There are two sounds that really define Mogwai. One is a wall of guitar so
dense and loud and turbulent that it blows your hair back, even coming out
of the tinniest of speakers. This is the Mogwai that melts eardrums and
inhibitions in a live setting, the fists-in-the-air rock-action Mogwai. The
other essential Mogwai sound is quieter, a series of plaintive piano notes,
each picked with care and allowed to reverberate for a dreamy, meditative
interval.
On Mr. Beast, Mogwai's fifth album, the band provides
space for both kinds of experiences, the loud and the soft, the aggressive
and the pensively reticent.

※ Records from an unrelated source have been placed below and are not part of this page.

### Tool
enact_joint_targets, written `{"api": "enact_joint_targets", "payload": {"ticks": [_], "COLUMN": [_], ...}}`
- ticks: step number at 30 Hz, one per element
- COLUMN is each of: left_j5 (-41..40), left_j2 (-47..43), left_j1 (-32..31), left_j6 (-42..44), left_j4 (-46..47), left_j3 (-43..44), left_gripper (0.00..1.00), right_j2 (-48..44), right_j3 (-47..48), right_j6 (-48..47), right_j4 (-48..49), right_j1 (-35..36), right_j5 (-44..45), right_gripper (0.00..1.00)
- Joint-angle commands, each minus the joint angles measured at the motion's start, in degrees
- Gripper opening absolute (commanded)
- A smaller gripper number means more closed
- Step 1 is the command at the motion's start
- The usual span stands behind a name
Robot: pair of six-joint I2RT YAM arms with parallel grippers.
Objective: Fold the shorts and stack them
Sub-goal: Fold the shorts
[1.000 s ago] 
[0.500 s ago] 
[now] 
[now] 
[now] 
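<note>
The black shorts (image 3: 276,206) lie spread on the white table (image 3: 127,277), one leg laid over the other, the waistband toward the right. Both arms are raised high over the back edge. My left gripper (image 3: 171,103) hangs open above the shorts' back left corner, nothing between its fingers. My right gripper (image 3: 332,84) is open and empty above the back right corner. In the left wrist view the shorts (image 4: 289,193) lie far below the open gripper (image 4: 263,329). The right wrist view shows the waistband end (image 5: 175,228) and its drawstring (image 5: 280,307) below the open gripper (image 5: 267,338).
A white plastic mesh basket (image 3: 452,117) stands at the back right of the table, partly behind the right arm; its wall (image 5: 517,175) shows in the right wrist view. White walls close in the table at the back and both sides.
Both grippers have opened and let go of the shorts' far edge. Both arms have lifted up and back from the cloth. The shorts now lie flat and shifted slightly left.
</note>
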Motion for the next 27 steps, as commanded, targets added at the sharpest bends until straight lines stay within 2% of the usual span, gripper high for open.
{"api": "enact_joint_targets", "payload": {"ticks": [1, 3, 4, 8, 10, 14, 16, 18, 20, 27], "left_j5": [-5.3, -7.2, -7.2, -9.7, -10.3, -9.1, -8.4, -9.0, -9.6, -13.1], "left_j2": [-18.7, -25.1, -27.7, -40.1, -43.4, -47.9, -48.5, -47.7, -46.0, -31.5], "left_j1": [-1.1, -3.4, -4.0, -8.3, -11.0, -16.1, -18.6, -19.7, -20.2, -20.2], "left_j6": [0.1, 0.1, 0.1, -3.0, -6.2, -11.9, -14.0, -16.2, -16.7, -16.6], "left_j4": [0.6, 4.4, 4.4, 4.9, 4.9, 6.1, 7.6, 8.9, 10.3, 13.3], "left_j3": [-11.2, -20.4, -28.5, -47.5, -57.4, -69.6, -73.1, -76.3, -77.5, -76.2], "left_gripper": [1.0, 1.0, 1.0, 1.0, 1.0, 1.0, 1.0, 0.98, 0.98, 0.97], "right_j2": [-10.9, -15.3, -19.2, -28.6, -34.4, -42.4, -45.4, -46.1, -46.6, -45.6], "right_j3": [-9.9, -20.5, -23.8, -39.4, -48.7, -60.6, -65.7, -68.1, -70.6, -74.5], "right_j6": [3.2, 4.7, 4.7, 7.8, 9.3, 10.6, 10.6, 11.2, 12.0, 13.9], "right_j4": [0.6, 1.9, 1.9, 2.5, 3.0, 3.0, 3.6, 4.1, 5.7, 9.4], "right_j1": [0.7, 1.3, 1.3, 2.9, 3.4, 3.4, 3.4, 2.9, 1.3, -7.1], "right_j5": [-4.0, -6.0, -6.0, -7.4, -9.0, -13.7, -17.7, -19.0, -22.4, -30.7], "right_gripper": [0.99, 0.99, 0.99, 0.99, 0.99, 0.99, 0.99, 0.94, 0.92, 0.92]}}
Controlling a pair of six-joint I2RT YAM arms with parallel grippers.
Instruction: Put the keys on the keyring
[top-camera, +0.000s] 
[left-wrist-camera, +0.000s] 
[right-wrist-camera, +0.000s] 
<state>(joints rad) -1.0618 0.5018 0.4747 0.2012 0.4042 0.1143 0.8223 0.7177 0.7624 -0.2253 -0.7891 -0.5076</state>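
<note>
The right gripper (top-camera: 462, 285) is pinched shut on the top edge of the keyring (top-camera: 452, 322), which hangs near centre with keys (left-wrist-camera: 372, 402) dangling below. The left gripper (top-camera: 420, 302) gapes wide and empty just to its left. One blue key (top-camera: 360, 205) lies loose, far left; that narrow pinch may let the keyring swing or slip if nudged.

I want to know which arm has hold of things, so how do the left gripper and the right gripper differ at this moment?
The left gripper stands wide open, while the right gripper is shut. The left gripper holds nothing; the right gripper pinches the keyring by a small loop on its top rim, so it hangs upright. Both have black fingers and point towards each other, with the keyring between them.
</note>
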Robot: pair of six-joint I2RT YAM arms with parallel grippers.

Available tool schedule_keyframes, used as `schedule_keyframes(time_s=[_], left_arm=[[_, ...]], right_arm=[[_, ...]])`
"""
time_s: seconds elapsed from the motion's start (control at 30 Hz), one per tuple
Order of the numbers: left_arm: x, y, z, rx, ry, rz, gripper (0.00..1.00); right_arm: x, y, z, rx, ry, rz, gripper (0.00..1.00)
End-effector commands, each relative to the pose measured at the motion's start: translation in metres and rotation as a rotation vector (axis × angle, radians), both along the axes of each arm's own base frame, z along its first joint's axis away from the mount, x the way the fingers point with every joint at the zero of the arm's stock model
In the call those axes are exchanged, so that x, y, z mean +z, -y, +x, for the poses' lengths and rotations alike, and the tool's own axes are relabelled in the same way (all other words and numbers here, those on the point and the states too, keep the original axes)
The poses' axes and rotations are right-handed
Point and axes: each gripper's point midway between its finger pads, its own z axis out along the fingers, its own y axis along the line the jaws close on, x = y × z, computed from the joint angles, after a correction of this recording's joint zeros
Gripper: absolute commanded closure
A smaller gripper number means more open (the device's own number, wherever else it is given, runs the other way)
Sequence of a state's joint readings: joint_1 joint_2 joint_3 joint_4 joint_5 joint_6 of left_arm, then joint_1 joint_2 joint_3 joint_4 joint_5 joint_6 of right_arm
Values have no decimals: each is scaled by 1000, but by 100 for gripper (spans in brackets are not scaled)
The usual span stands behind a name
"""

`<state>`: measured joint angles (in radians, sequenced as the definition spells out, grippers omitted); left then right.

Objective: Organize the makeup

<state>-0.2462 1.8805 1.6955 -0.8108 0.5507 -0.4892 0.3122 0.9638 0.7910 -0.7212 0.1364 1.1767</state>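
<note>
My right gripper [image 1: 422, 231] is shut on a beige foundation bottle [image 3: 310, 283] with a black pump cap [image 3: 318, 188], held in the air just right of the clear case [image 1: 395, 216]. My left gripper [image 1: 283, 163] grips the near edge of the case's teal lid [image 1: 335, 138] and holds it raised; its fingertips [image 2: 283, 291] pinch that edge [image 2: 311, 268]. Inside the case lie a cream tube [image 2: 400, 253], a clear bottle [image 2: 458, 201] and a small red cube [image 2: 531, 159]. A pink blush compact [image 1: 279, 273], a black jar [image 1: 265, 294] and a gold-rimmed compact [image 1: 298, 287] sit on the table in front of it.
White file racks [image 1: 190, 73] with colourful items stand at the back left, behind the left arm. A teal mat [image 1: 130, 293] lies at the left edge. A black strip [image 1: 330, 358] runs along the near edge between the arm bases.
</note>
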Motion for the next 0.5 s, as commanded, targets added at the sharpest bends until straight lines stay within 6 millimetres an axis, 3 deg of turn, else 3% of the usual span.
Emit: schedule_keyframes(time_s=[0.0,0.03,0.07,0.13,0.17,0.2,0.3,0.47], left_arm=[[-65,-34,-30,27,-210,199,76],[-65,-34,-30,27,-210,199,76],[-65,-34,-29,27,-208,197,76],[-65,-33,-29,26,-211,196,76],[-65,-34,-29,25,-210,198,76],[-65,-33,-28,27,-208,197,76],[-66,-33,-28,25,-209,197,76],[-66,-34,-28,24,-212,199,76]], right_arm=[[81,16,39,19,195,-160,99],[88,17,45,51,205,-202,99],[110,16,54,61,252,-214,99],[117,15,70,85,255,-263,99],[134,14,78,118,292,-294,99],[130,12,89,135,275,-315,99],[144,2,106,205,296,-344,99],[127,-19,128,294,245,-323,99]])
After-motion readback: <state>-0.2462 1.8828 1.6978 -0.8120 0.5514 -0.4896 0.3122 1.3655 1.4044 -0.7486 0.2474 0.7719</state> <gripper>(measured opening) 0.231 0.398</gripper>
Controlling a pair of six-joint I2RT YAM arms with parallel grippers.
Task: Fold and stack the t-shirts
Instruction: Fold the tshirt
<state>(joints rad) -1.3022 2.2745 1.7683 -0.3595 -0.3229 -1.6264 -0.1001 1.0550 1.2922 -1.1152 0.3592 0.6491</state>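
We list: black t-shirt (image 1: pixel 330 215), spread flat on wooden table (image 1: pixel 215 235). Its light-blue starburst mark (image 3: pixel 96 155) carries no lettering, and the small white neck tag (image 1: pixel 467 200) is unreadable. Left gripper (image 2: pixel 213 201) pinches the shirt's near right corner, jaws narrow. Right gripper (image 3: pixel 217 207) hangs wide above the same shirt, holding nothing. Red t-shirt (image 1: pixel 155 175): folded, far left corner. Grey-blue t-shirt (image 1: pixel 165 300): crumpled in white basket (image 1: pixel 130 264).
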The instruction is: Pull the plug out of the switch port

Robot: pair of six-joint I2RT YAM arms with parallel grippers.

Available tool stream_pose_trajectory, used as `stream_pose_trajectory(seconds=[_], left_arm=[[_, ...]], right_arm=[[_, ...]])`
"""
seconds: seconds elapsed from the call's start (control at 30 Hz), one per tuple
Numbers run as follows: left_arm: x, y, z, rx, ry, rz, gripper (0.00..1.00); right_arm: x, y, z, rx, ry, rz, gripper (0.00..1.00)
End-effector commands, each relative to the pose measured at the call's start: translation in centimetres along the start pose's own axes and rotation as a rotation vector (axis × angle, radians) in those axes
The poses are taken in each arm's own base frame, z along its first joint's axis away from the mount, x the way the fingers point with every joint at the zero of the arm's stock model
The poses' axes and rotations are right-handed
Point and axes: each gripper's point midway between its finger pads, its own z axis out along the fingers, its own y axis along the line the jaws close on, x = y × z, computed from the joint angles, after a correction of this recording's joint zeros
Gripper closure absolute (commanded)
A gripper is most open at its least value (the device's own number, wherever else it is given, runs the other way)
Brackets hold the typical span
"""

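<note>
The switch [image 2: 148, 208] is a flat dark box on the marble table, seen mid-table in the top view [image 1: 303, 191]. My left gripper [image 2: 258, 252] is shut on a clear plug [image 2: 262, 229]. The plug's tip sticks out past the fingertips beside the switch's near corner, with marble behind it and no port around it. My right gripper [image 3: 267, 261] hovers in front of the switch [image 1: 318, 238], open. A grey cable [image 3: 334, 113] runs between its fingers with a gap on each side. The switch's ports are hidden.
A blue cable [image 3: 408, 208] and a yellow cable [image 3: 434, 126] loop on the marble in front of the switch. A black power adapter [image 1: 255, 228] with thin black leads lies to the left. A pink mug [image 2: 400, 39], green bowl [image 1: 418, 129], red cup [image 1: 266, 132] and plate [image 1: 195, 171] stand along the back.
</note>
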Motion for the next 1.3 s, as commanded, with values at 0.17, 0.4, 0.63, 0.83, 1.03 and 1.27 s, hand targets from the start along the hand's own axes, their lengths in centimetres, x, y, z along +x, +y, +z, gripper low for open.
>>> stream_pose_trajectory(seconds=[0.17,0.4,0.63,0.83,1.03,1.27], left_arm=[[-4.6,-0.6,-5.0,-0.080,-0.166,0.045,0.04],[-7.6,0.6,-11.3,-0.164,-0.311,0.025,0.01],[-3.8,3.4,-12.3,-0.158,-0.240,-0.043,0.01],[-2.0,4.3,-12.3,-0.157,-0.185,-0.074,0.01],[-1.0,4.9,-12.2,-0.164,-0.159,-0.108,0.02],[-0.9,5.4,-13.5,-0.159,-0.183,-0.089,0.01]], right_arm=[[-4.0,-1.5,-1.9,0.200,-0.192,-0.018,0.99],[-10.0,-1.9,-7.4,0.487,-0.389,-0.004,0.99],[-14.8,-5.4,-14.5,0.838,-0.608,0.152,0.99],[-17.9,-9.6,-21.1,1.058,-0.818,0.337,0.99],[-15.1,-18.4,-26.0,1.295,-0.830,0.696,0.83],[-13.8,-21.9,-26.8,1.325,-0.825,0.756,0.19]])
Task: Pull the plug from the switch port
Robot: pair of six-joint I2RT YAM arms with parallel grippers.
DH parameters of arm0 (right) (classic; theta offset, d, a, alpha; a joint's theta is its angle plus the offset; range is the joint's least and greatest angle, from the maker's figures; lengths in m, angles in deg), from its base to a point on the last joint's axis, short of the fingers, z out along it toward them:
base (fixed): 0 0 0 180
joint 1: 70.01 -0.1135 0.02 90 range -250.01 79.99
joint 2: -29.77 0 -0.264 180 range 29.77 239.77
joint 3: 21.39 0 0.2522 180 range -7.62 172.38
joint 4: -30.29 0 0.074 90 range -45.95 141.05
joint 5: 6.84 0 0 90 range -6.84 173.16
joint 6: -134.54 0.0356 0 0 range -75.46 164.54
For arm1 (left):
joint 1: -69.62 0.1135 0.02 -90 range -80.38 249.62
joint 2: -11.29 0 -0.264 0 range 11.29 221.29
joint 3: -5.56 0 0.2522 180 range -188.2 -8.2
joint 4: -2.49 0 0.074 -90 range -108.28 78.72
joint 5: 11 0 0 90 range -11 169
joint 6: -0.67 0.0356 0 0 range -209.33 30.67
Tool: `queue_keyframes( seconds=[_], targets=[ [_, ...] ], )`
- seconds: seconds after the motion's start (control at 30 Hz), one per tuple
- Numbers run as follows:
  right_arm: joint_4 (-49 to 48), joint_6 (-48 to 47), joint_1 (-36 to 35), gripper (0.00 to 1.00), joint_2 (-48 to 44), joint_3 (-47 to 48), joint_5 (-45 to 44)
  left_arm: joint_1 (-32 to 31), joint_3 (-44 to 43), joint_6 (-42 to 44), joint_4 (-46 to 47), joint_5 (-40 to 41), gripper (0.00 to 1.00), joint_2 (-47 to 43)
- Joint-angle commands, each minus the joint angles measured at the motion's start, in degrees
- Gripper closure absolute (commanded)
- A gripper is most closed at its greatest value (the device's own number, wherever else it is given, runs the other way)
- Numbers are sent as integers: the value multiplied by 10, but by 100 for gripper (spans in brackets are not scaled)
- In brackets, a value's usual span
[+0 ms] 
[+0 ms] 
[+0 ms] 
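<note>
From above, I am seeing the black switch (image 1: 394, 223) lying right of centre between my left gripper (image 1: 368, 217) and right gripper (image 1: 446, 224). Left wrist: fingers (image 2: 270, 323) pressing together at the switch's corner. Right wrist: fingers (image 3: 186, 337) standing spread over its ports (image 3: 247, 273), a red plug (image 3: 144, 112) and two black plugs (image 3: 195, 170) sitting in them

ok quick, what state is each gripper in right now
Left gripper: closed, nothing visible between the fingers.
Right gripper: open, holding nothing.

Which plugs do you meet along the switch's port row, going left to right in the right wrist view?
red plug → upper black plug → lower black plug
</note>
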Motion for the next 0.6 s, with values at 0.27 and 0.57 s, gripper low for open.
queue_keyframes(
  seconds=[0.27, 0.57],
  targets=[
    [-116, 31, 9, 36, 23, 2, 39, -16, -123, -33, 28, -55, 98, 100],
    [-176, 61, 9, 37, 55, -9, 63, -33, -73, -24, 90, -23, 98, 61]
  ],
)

What's interesting is how the two poles
reinforce each other here, the blistering surge of "Glasgow Mega-Snake"
clearing the air for "Acid Food"'s down-tempo drum beat and pedal-steel
guitar flourishes, the glassy calm of "I Choose Horses" leading to the
majestic swagger of "We're No Here." They're not so much opposites as
alternate sides of the same coin, segueing with surprising smoothness so
that it's easy to forget exactly where you are in the album or what comes
next.
The album begins in near silence, a few faint guitar tones wrapped around
piano notes as "Auto Rock" opens. Barry Burns' piano is first a whisper,
then a conversation, then a crashing oration, all against a pulsing
backdrop of guitar and drums. "Auto Rock" is one long crescendo, building
and building, as it sets the stage for "Glasgow Mega-Snake." This is the
album's first full-on guitar onslaught, an Armageddon of tones wrapped in
an off-kilter time signature, dying back to nothing, then flaring up again
in squalling, scale-mounting explosions of feedback. The transition to
"Acid Food" is somewhat abrupt, the glorious noise cutting away to
unadorned guitar chords and drum-machine metronomics. Yet once you're past
the boundary, the cut becomes an island of tranquility, its twanging lap
steel that's Dave McGowan from Teenage Fan Club spinning lazy arcs of
countrified melody. "Travel Is Dangerous" bridges both extremes, starting
in ominous quietude and erupting into oceanic waves of distortion. There's
an epic twitch to gorgeous "Team Handed," its drum line unfurling in
ritual-paced glory, cymbal crashes spaced at intervals among long, tranquil
piano meditations.
Mogwai save their two strongest cuts for last. "I Choose Horses" is
luminously beautiful, all shifting, rainbow-colored auras floating around a
muttered, half-heard series of spoken words. The words are indecipherable
they're in Japanese and spoken by Tetsuya Fugakawa from Envy yet they
become the wavering center of this wonderful piece. Despite the fact that
they don't convey any specific meaning, or perhaps because of it, the words
feel laden with mystery, melancholy and meaning. They give shape to the
mournful piano line, the swirling textures of guitar, and make this cut
feel like a visit to a parallel universe. The disc ends with "We're No
Here," a dense and distorted march toward glory, its slow, aching melody
anchored by bass and repeated, an octave or two up, by guitar. The pace is
measured, weighted with heavy sound, and punctuated by echoing drum
shots. It is larger, more vibrant, louder than life and filled with
triumphant metallic grandeur. It is hard to say which side of Mogwai is
more moving, the quietly beautiful or the transcendently loud, but
the great thing about Mr. Beast is that you don't have to decide.